NEW YORK (CNNMoney) -- You can't always control what's said about you on the Internet. But with enough money, you can influence what comes up in a search.
A few companies promise to control your message online, or eliminate a bit of scandal or bad press — for a price.
"We can remove something that shouldn't be there," said Chris Dinota, the CEO and founder of Solvera Group.
The cost for that service? Between $50,000 and $300,000, depending on the project, plus a monthly maintenance cost.
While many less expensive services work to move negative content down and positive content up, Solvera will try to remove the negative links altogether and manage the search results.
Dinota's company, which performs background checks and will not work with clients whose negative reviews prove to be accurate, will "de-index" negative links, removing them from the search results of Google, Yahoo and Bing.
This sometimes involves legal battles to get content removed, using a court order alleging something like defamation or slander. In the best case scenario, that will force the publisher to remove the content. The company also has other methods of removal, but said those are proprietary.
Dinota said rendering a link unsearchable is more effective than the more common practice of online reputation control — piling good content on top of bad in order to suppress the negative information.
"A lot of our clients have been down the road of suppression," he said. "They have come to us almost out of desperation."
Many are desperate because a negative link can have devastating effects on an individual, or the bottom line. He described a company that made $10-15 million in revenue, but "because of a link at the top they literally lost $1 million in revenue," he said.
Google doesn't necessarily want people to be able to suppress or control content, so the search engine is constantly changing its algorithm. "What may work for six months tends to pop back up randomly," said Dinota.
This week, the European Union's highest court ruled that Google must allow its European users the ability to delete certain links about themselves.
Dinota called the ruling "fantastic," and said it will pave the way for similar legal arguments in the United States. "There are even now, valid legal strategies which Solvera has implemented with great success to the benefit of our clients, but this international ruling will hopefully add momentum to the legal debate ongoing in U.S. courts," he said.

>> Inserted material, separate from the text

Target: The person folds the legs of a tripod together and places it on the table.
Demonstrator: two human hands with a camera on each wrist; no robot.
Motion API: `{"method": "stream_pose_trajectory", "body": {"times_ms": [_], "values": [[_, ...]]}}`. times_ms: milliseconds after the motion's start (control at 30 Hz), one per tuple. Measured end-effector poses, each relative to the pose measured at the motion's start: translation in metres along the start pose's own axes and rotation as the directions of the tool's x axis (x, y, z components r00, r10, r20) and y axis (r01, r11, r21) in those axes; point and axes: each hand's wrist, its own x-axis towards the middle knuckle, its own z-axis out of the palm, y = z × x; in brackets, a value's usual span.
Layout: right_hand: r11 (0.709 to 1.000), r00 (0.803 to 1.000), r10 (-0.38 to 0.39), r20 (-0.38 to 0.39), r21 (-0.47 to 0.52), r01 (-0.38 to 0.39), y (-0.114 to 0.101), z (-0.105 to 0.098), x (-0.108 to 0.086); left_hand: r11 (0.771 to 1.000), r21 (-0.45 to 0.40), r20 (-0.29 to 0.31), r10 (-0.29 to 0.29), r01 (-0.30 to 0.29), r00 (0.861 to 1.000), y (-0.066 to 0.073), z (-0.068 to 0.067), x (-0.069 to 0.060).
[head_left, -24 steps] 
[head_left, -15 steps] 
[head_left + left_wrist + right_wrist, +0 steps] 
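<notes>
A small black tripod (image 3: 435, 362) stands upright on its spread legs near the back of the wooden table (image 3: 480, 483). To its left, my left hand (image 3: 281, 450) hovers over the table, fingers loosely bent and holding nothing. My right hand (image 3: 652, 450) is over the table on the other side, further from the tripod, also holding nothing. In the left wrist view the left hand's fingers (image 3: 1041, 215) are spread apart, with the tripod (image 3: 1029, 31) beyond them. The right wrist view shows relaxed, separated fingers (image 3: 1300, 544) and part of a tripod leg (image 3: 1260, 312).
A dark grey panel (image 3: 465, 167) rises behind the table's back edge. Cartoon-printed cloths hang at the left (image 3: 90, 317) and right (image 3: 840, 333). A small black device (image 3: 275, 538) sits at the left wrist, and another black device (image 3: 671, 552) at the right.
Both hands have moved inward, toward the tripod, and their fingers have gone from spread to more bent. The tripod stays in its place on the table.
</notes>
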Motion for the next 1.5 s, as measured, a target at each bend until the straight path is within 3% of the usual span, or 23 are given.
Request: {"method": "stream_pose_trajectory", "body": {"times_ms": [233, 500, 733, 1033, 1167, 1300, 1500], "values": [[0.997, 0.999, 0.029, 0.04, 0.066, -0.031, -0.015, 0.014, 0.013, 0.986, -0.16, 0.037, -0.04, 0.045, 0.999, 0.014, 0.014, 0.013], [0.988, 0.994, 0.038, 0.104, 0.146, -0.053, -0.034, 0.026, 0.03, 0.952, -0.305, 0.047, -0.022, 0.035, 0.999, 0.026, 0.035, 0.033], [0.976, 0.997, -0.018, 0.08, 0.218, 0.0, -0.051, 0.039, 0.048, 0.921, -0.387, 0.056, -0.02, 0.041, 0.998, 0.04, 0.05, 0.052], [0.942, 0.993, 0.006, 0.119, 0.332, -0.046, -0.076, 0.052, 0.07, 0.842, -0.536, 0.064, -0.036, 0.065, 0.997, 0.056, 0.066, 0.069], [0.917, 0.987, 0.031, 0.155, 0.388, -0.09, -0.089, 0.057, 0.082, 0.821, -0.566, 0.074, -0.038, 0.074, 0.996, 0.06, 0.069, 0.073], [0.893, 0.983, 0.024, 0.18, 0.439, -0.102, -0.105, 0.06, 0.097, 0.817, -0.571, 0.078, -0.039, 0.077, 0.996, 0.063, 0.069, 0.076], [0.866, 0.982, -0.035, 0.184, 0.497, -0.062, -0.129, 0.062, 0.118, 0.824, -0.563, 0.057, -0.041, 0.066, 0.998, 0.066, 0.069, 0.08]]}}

The first page of a search is valuable real estate since about 80% of people don't click past it, according to Andy Beal, author of "Repped: 30 Days to a Better Online Reputation." He calls Google "sentiment agnostic" because the site doesn't care if content is positive, negative or neutral.
"It just pulls what's relevant," Beal said.
Removal is the best way to make sure the content won't pop up again — or that users won't start searching for it. He says even buried negative content can still attract plenty of attention once someone spots it. "If they find smoke," Beal said, "they'll look for the fire."
But not everyone can shell out five — or six — figures to protect their reputation and remove nasty online content.
BrandYourself, another online reputation management company, works with both well-heeled clients and those of more modest means. The company offers a free tool for customers wanting to go it alone, or concierge services that come with a dedicated "reputation specialist" for each client. The concierge service is offered as a one year contract at a cost of $299 per month.
"Wealthy and higher profile people tend to run into issues more than the average person," said Patrick Ambron, co-founder of BrandYourself.
Ambron doesn't think trying to eliminate stories as they pop up is the answer, and instead works with clients to build up more positive content.
"The idea you can be invisible is a myth," Ambron said. "All it takes is somebody else to write about you."
And for those who would rather stay in the shadows, Ambron has a message: "If they don't define themselves on the web, they're going to be defined by someone else."